If someone stands in the way of “progress,” his election is not valid in their mind. This needn’t come down to fraud or any of those things: the election is simply not recognized, and therefore, it’s opposed. Whereas when elections go the right way, the throttle is opened up to a hundred percent and the left pursues its agenda, full bore. You can see this right now with all the problems the country is facing: inflation, the debacle at the border, all sorts of problems. What is the Left doing? They’re creating a ministry of propaganda. These are people who are not bashful about pushing their agenda.

And then, in place of rules of general applicability, we have the bureaucracy, which cannot be bound by general laws because it has to manipulate the outcomes in very subtle and flexible ways. It can’t be bound by a constitutional institution because its ambitions are not bound. The aim of the progressive oligarchy is to remake society to solve every problem. And therefore, it can’t be bound by laws. Wilson was quite frank about this a hundred years ago. Because it has to fix every problem, it has to have unlimited power.
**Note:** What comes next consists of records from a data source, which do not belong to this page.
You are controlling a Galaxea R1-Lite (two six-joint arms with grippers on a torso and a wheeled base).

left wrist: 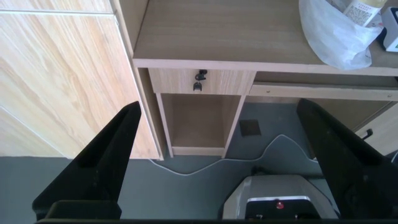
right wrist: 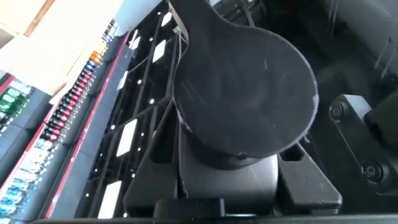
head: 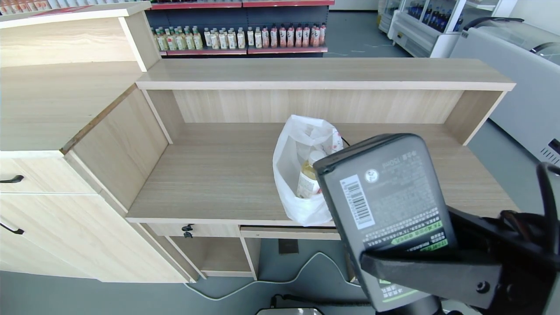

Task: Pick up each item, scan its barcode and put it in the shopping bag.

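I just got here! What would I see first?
A big dark container, held in the right gripper close to the head camera, with its barcode facing us. Behind it, a white shopping bag sits on the wooden counter with a yellowish bottle inside.

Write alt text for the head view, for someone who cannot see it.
The right gripper holds a dark bottle near the camera, with its barcode facing the lens. Behind it, a white shopping bag stands open on the wooden counter with a pale bottle inside.
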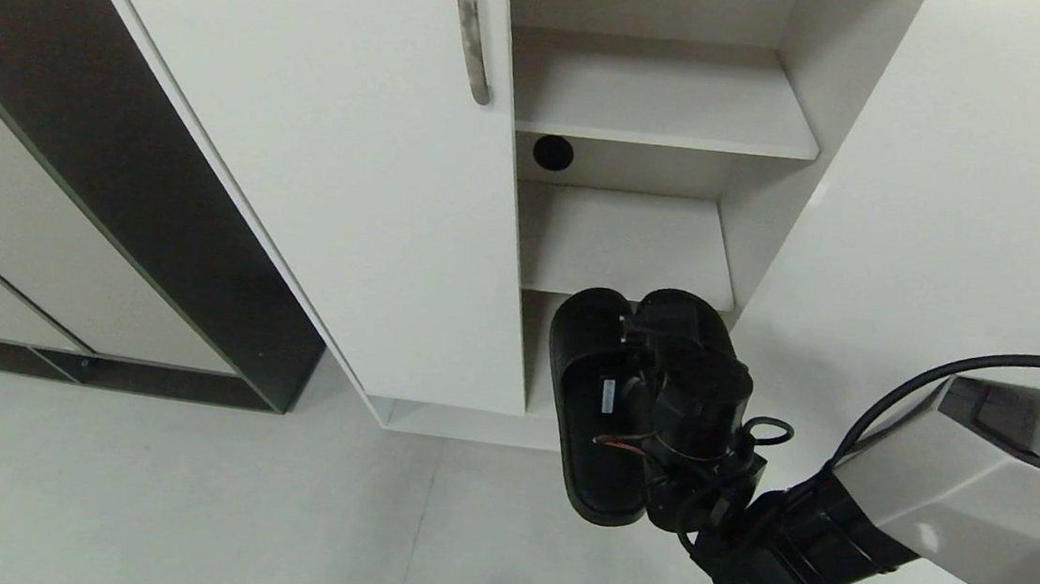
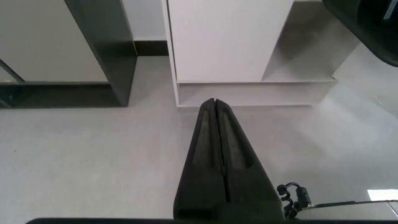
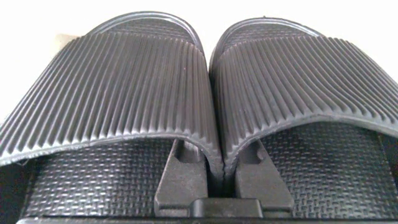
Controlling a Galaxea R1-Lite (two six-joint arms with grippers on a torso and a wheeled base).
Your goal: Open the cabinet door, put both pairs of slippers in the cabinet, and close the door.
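Before the open white cabinet (image 1: 659,97), the right claw (image 3: 219,186) grips paired black slippers (image 1: 593,430), label (image 1: 608,396) unreadable; left claw (image 2: 215,112) closed.

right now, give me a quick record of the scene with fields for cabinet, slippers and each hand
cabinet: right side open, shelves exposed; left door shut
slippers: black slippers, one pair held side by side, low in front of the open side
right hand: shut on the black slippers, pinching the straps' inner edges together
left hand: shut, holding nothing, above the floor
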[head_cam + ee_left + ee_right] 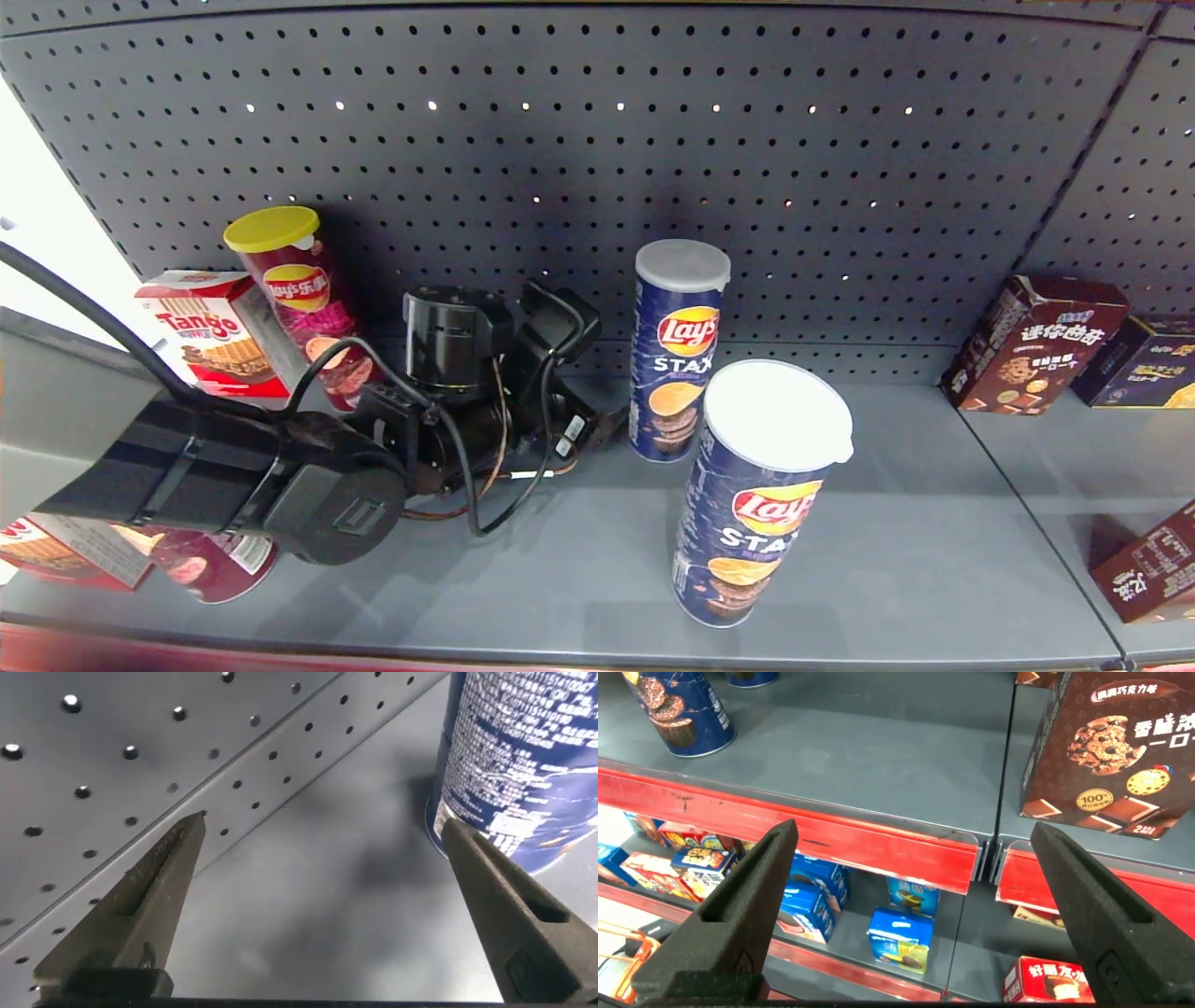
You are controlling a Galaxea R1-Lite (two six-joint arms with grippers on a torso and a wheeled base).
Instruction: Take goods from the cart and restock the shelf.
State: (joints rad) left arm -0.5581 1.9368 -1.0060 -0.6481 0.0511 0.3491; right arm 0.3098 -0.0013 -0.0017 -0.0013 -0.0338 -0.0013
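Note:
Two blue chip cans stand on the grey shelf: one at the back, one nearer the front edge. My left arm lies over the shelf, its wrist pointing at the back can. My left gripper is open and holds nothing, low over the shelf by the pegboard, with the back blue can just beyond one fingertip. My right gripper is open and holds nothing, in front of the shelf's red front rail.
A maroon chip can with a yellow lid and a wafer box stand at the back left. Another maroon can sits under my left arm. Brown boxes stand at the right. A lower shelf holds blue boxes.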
Its ambition is unlimited, and therefore, its power has to be unlimited.

The most telling example of these truths, which the people in this room know very well, was the federal government’s reaction to COVID. The administrator par excellence of the modern world is Anthony Fauci, who certainly did not see himself as beholden to any elected member of Congress. And look at the way our society was turned upside down. The economy, small businesses, the lives of school children—a vast change in the way we live our lives without a single law ever being passed by the United States Congress.

The Real Rulers

Finally, the most fundamental aspect of constitutional government is the idea of a sovereignty of the people—that all political power only arises legitimately from the people. The Revolution was a revolution against the divine right of kings, against the right of the aristocracy, against an established church, against all these claims of authority, which claim to rule over the people without their consent. And the whole point of the founders’ Constitution was that political authority, all legitimate political authority, comes from people.
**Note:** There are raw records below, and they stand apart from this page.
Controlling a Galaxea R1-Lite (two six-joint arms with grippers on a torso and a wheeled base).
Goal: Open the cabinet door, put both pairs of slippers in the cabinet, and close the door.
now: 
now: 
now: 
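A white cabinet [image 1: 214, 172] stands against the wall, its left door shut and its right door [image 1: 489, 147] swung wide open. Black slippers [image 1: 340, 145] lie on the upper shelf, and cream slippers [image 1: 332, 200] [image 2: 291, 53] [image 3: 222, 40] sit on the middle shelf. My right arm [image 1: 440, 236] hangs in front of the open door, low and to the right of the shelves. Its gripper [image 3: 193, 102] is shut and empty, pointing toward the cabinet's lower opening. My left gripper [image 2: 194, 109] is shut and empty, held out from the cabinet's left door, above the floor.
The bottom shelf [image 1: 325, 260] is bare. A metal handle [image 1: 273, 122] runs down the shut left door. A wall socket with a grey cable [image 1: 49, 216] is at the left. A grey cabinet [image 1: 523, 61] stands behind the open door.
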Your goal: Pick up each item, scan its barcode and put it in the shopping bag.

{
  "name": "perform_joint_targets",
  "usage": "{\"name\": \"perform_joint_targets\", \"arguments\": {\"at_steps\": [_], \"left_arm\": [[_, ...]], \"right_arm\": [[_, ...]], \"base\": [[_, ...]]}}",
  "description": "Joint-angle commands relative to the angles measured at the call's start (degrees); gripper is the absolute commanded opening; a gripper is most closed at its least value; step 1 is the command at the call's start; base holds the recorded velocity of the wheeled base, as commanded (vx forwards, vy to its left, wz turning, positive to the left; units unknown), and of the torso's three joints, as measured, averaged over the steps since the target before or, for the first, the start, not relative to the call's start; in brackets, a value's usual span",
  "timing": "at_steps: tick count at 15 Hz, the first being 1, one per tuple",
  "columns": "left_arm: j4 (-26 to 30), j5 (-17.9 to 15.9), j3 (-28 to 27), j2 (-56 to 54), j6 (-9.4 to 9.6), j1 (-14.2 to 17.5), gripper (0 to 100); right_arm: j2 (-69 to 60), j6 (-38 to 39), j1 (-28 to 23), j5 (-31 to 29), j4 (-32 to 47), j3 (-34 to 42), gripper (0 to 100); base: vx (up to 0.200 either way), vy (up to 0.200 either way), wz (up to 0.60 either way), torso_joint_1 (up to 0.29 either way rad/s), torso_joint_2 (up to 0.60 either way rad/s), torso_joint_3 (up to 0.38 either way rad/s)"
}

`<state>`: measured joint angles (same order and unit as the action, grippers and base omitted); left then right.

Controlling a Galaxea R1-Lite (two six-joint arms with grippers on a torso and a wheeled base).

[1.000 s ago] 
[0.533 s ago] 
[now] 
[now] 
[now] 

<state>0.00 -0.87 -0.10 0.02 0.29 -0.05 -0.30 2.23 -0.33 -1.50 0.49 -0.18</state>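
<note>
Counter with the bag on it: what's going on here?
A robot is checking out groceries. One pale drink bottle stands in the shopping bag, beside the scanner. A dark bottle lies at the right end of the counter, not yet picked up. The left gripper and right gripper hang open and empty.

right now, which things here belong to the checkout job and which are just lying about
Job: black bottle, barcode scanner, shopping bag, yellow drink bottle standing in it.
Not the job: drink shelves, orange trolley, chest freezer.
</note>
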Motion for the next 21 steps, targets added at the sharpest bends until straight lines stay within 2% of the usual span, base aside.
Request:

This concept has now been replaced by the claim that political authority rests within and emanates from the ruling class, which rules not on behalf of people, but on behalf itself, and is indeed more and more openly hostile to the people. There’s a reason that the Constitution begins with the words, “We the people.” That is the fundamental fact of constitutionalism. And that has been set aside by the ruling class, which both rejects this political authority, and rejects the very idea of citizenship. The ruling class does not recognize “we the people” as a political entity. It does not recognize citizenship as the determinant on the basis of which it is decided who’s going to be part of this political community. It doesn’t even recognize the nation, because it sees itself as part of a global ruling class.
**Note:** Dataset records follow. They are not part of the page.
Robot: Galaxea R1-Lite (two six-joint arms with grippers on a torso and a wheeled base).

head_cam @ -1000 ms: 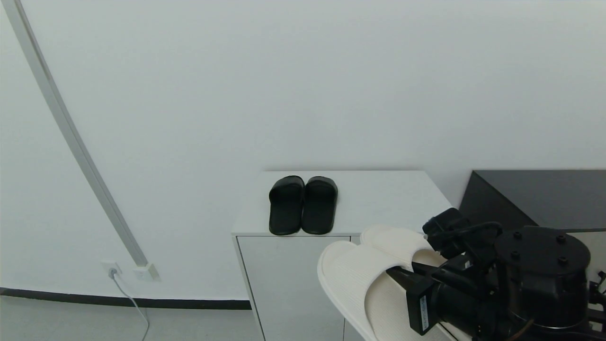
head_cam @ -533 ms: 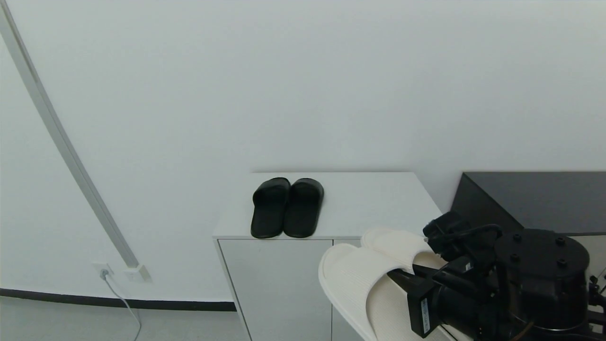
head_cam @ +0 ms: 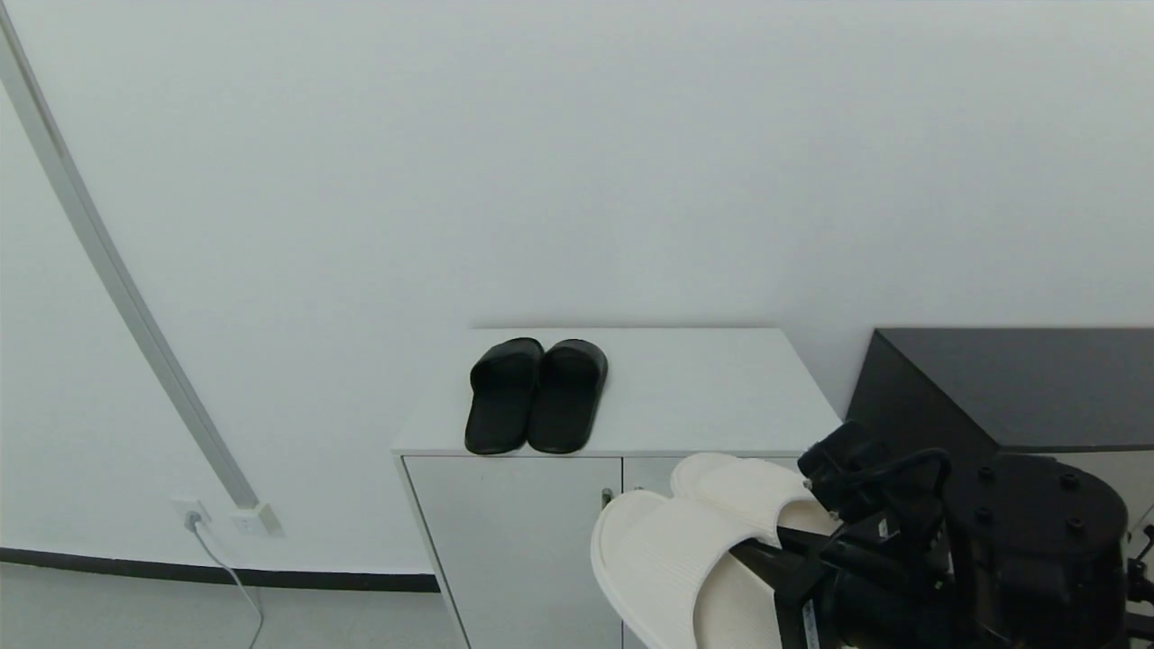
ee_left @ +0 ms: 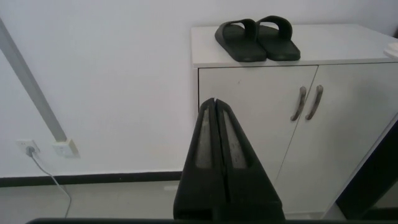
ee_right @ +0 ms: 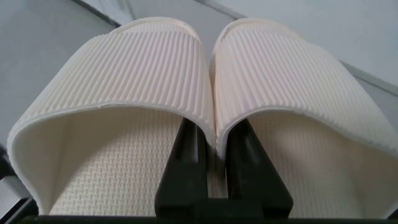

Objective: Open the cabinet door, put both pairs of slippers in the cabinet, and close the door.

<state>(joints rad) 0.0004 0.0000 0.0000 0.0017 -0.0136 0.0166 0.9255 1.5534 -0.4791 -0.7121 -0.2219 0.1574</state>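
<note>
A pair of black slippers [head_cam: 536, 395] [ee_left: 258, 38] lies side by side on the left part of the white cabinet's top [head_cam: 703, 388]. Both cabinet doors [ee_left: 249, 143] are closed, with two upright handles [ee_left: 308, 102] at the middle seam. My right gripper [head_cam: 766, 545] [ee_right: 214, 146] holds a pair of white ribbed slippers [head_cam: 676, 550] [ee_right: 155, 81] in front of the cabinet's right door. One finger sits inside each slipper, pinching their adjoining sides. My left gripper [ee_left: 215, 102] is shut and empty, low down and facing the left door.
A dark cabinet [head_cam: 1019, 379] stands right of the white one. On the wall at the left a grey conduit [head_cam: 117, 279] runs down to sockets [head_cam: 225, 518], and a cable [head_cam: 239, 581] hangs to the floor.
The head camera has shifted, so the cabinet sits further left in the picture and a door handle has come into sight. The white slippers stay in my right gripper, slightly lower in the picture.
</note>
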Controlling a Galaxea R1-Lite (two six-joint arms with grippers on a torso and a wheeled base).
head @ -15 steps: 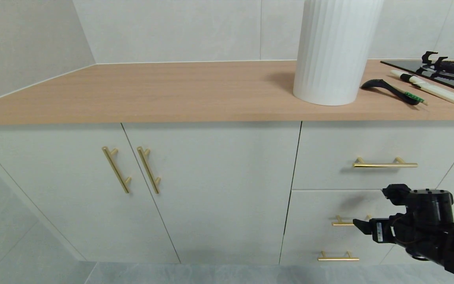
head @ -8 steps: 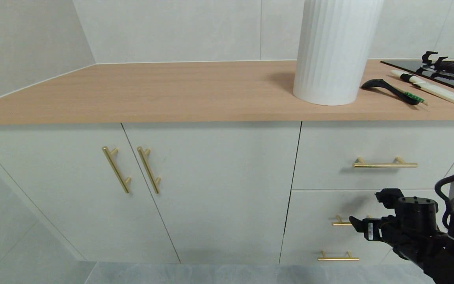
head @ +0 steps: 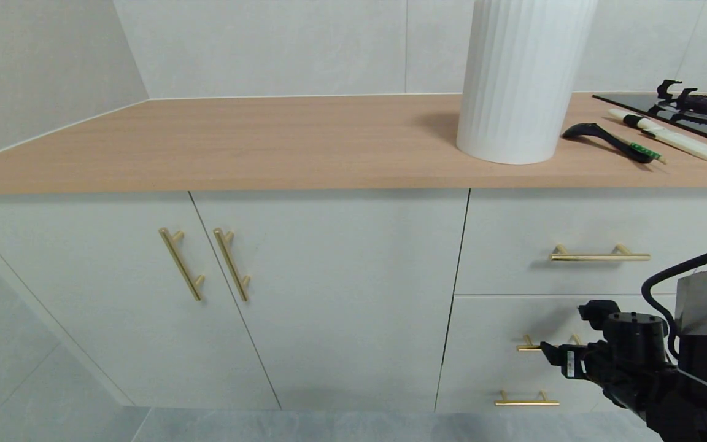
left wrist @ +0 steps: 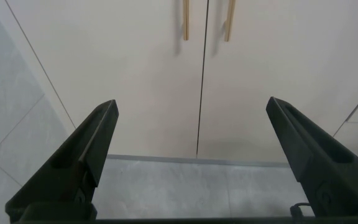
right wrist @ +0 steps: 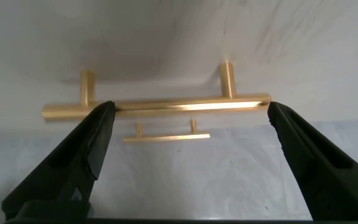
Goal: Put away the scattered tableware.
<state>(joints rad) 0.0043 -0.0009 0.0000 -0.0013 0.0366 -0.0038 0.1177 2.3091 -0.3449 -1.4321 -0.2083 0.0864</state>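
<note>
On the wooden counter (head: 267, 141), at the right, lie a black spoon (head: 605, 140), a thin green-tipped stick (head: 647, 150) and a white knife (head: 672, 138). My right gripper (head: 567, 328) hangs low in front of the drawers, open, right at the middle drawer's gold handle (head: 528, 347). In the right wrist view that handle (right wrist: 157, 107) runs across between the two spread fingers, gripper (right wrist: 188, 115) close to it but not closed on it. My left gripper (left wrist: 191, 112) is open and empty, low before the cabinet doors.
A tall white ribbed container (head: 516, 80) stands on the counter beside the utensils, with a black stove (head: 697, 110) at far right. Top drawer handle (head: 599, 255) and bottom drawer handle (head: 526, 402) are gold. Two door handles (left wrist: 186, 18) flank the door seam.
My right gripper has drifted left and slightly down, closer to the middle drawer's handle, and more of the arm behind it has come into view. Nothing on the counter moved.
</note>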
In closing, I return to the distinction that is most operative under our regime, which has replaced the constitutional republican distinction between public and private: the distinction between the ruling class and the people. It transcends government. The ruling class moves in and out of government. And it’s not even clear, under this new regime, what the government is. Everyone knows there are about 2 million people in federal government. But we forget that there are 18 million contractors. There are consultants, there are nonprofits, which are wholly outside of the government. There are NGOs, there is an entire quasi-government of officials. And the same elites move across the corporate world, the nonprofit world, the government world. And so, that’s the operative distinction now. The ruling class authorizes itself, appoints itself, credentials itself, and governs for itself. And to the degree that that is the operative principle of the country we live in, we no longer live under a constitutional republic.